Tuesday, October 23, 2007

Sunday's New York Times featured an article about an apartment at 84 E. 4th St... or rather, a guy who lived there and had a desperate search for a better place, because he was living in a noisy 7 ft x 9 ft "bedroom." I happened to live in that apartment for 10 weeks in the summer of 2000, and the article doesn't do that room justice. It is literally a walk-in closet that is used as a bedroom. The person living there has to walk through the master bedroom to enter it. It has enough space for a bed, and that's it (which is why most people use a loft bed, so that they can store stuff underneath). Back in my time there (which was the era of the roommate in the living room with a folding screen), the closet was occupied by a tiny Hispanic room. I figured small room, small girl, no problem. I have no idea how a full-sized man could even think about living there.
Also, nice plug to Liz Tormes, the lease-holder. Of my former roommates there, she's the one I've kept best in touch with. She's an excellent musician... buy her new CD!
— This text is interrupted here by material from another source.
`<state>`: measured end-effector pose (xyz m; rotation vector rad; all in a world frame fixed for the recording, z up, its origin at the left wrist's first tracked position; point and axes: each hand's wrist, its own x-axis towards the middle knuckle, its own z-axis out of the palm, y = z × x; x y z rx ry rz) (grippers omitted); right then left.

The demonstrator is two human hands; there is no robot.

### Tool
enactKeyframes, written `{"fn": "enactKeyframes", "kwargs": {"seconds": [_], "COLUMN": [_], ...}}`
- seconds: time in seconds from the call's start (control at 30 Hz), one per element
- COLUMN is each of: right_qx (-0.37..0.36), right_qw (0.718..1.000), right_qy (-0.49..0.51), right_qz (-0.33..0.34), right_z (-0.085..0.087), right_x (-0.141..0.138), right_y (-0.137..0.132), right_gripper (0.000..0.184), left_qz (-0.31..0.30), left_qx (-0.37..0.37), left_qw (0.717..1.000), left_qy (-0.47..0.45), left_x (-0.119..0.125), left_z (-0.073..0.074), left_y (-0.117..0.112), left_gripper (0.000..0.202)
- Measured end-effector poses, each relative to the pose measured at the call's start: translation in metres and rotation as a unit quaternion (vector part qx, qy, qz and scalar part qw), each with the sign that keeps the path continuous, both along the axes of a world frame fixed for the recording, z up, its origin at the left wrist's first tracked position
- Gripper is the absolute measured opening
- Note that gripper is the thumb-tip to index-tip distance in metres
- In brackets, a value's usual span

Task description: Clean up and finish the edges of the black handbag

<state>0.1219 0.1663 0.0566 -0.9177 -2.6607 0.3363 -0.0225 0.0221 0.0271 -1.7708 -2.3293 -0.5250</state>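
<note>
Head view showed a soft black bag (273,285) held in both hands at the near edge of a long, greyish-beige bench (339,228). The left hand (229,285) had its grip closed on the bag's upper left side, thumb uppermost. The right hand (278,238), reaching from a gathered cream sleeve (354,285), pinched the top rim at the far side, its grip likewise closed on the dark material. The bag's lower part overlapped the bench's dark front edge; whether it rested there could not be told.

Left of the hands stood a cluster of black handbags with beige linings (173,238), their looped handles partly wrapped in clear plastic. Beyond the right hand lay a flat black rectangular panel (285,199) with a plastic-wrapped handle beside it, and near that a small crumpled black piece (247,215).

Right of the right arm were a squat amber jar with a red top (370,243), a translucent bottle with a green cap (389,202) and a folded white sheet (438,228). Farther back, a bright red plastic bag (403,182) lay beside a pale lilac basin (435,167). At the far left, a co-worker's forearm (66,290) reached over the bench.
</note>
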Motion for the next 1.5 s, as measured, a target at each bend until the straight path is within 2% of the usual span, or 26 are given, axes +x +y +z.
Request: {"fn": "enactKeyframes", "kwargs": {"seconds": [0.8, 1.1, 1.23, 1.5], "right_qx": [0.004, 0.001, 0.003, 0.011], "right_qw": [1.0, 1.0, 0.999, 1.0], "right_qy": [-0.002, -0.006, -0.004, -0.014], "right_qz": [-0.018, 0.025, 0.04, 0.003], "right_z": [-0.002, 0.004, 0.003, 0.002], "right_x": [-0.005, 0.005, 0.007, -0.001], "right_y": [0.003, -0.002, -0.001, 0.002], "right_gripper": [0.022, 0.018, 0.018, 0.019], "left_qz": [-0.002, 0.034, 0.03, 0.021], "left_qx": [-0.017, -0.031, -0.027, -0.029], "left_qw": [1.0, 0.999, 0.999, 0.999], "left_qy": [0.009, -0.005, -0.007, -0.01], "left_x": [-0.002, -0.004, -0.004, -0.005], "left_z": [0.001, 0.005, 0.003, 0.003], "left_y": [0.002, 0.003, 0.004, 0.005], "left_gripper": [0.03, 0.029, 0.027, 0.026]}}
Finally, this could be one of the strangest websites ever created. But it's good to know that both Paul Reubens and George Clooney think that a Centaur with a crossbow would defeat a Minotaur with a trident.

5 comments:

Anonymous said...

Good on Liz for getting the lease! And however bad it was in the closet room, the screened-off part of the living room was worse! Were you still living there when I came home and the dog had chewed all the hair off its ass on my bed, and all that was left was clumps of hair and bloody drool?

Anonymous said...

Explain "tiny Hispanic room."

Brian said...

Megs, yes I was there. I remember you being more than a little pissed off. In fact, didn't it happen twice?
FYI, Loretta is still alive, but very old and very blind.

Tommy, "tiny Hispanic room" = "tiny Hispanic girl." Same difference, right?

Anonymous said...

Actually, yes, it did happen twice. And I do remember that you were there, because in the face of my absolute fury, all you could do was laugh. And laugh. And laugh...

Come to think of it, you seem to find it hilarious every time I get pissed about anything...

Punk.

Brian said...

I do laugh whenever you get mad, but how could I laugh at a situation like that? I mean, the poor dog...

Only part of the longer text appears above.